2017 ou la MORT annoncée des PARTIS politiques [par Françis Arzalier]

Le 15/16 janvier 2017, l’éditorialiste M. Noblecourt publiait avec gourmandise dans le quotidien Le Monde, un bilan cruel mais malheureusement lucide des bientôt cent ans d’existence du parti des communistes en France (« Le siècle brisé du P.C.F. »).

Il drainait près du tiers des électeurs français en 1946, et en 1969, Jacques Duclos, le dernier candidat authentiquement communiste aux élections présidentielles, réunissait encore 21% de l’électorat, avec un discours où la lutte des classes l’emportait sur les opportunismes électoraux.

La perte d’influence a été continue tout au long du demi-siècle suivant.

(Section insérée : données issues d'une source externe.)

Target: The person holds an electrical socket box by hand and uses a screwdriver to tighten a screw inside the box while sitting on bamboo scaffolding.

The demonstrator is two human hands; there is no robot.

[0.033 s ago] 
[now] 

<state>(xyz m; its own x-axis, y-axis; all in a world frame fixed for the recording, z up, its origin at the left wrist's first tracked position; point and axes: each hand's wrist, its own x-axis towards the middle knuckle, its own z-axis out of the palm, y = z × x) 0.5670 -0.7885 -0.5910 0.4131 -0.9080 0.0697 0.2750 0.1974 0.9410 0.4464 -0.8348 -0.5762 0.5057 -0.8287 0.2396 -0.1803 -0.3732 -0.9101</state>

Après l’absence suicidaire au profit du socialiste François Mitterrand en 1974, le candidat (G. Marchais) du PCF obtenait encore 15% en 1981, mais Marie-Georges Buffet dégringolait en 2007 à moins de 2%... pour en arriver en 2017 à disparaître totalement du paysage électoral présidentiel et médiatique.

Le ralliement contraint à un leader non-communiste de la « gauche radicale », qui n’éprouve même plus le besoin de se prévaloir d’un défunt « Front de gauche », et distribue les investitures aux futures législatives, révèle l’atonie, sinon l’agonie, d’un « mini parti miné par ses fractures internes…en voie d’extinction » (M. Noblecourt, article cité).

Le PCF, né en 1920, qui fut, avec ses défauts, le porte-parole des ouvriers et intellectuels révolutionnaires français, incarné par des militants aussi prestigieux et divers que Thorez, Duclos, Aragon, meurt d’avoir peu à peu perdu le contact avec les hommes et les femmes qui, en France, vivent du fruit de leur travail ou voudraient bien pouvoir le faire. Et ce « siècle brisé » a des causes qui se sont nourries l’une de l’autre.

D’abord celles, objectives, liées à l’évolution du capitalisme régnant : financiarisé, mondialisé, il n’a cessé d’exporter depuis 1970 ses capitaux, vers des contrées lointaines où le profit serait plus fort, détruisant pour cela les grandes concentrations industrielles de la France depuis deux siècles, mines, textile, métallurgie, transports, et par la même occasion, les concentrations ouvrières qui furent depuis 1830, le terreau nourricier du mouvement révolutionnaire et progressiste français.